## Work task
Only the lines from the one containing "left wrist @" through the end of the entries are to be copied, exactly and without pictures, please.

## Source records

=== Begin Enclosure ===

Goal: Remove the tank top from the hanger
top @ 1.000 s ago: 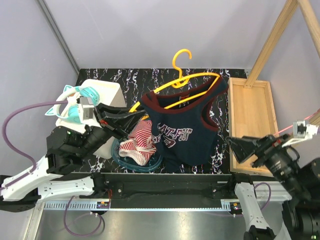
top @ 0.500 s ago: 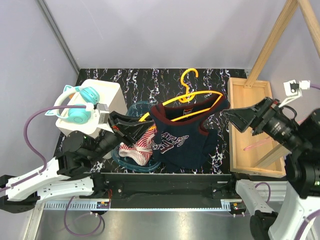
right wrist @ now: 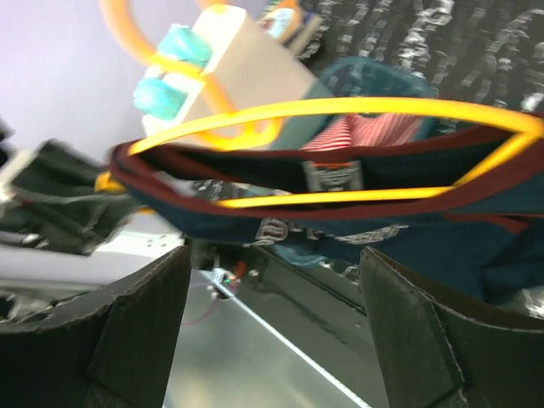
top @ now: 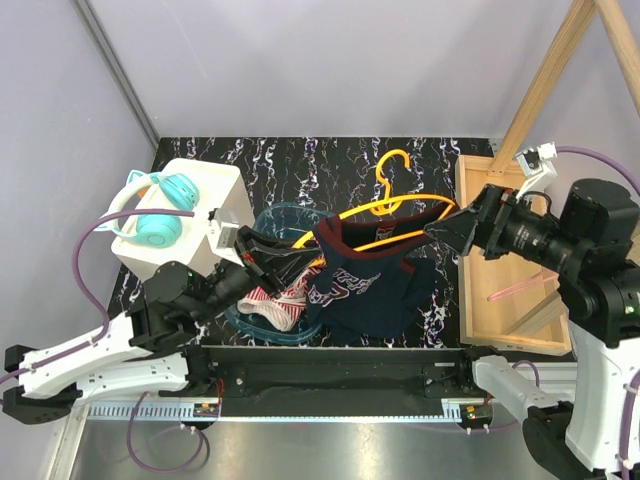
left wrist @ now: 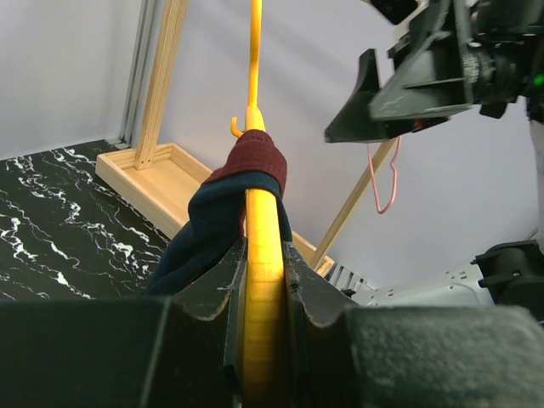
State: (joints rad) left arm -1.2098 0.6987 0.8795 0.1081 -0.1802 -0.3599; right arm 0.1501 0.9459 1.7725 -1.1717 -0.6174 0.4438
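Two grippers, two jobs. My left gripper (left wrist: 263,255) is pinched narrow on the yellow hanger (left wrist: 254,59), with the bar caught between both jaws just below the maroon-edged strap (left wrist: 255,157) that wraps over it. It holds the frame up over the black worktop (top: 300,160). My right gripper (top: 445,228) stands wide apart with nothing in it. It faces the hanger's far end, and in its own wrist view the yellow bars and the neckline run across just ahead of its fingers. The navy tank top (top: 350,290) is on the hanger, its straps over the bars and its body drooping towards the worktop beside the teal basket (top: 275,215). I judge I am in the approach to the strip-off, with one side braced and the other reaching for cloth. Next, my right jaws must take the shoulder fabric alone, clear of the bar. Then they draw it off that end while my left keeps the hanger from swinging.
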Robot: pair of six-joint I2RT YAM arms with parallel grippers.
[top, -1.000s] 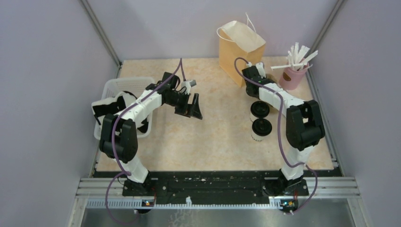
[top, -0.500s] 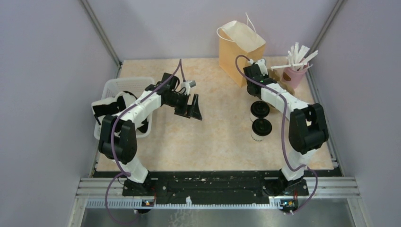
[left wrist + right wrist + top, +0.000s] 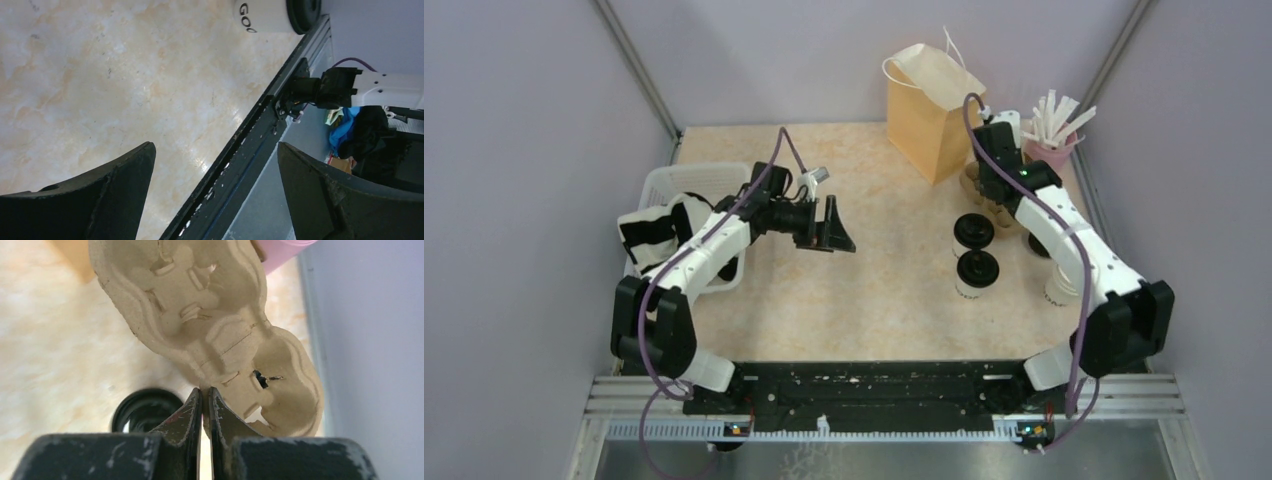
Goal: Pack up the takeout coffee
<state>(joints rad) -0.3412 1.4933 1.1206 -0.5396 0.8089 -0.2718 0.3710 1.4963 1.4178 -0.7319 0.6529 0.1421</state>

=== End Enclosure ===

## Output below
left wrist @ now: 
State: (joints rad) left arm -1.2098 0.6987 0.8795 0.1081 -0.1802 -0.3599; right arm 0.1501 0.9459 1.7725 -1.1717 -0.6174 0.4438
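Two grippers, two jobs. My left gripper (left wrist: 263,255) is pinched narrow on the yellow hanger (left wrist: 254,59), with the bar caught between both jaws just below the maroon-edged strap (left wrist: 255,157) that wraps over it. It holds the frame up over the black worktop (top: 300,160). My right gripper (top: 445,228) stands wide apart with nothing in it. It faces the hanger's far end, and in its own wrist view the yellow bars and the neckline run across just ahead of its fingers. The navy tank top (top: 350,290) is on the hanger, its straps over the bars and its body drooping towards the worktop beside the teal basket (top: 275,215). I judge I am in the approach to the strip-off, with one side braced and the other reaching for cloth. Next, my right jaws must take the shoulder fabric alone, clear of the bar. Then they draw it off that end while my left keeps the hanger from swinging.
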Robot: pair of six-joint I2RT YAM arms with parallel grippers.
[top, -1.000s] 
[top, -0.500s] 
[left wrist + right wrist + top, +0.000s] 
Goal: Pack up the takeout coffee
<state>(joints rad) -0.3412 1.4933 1.1206 -0.5396 0.8089 -0.2718 0.3710 1.4963 1.4178 -0.7319 0.6529 0.1421</state>

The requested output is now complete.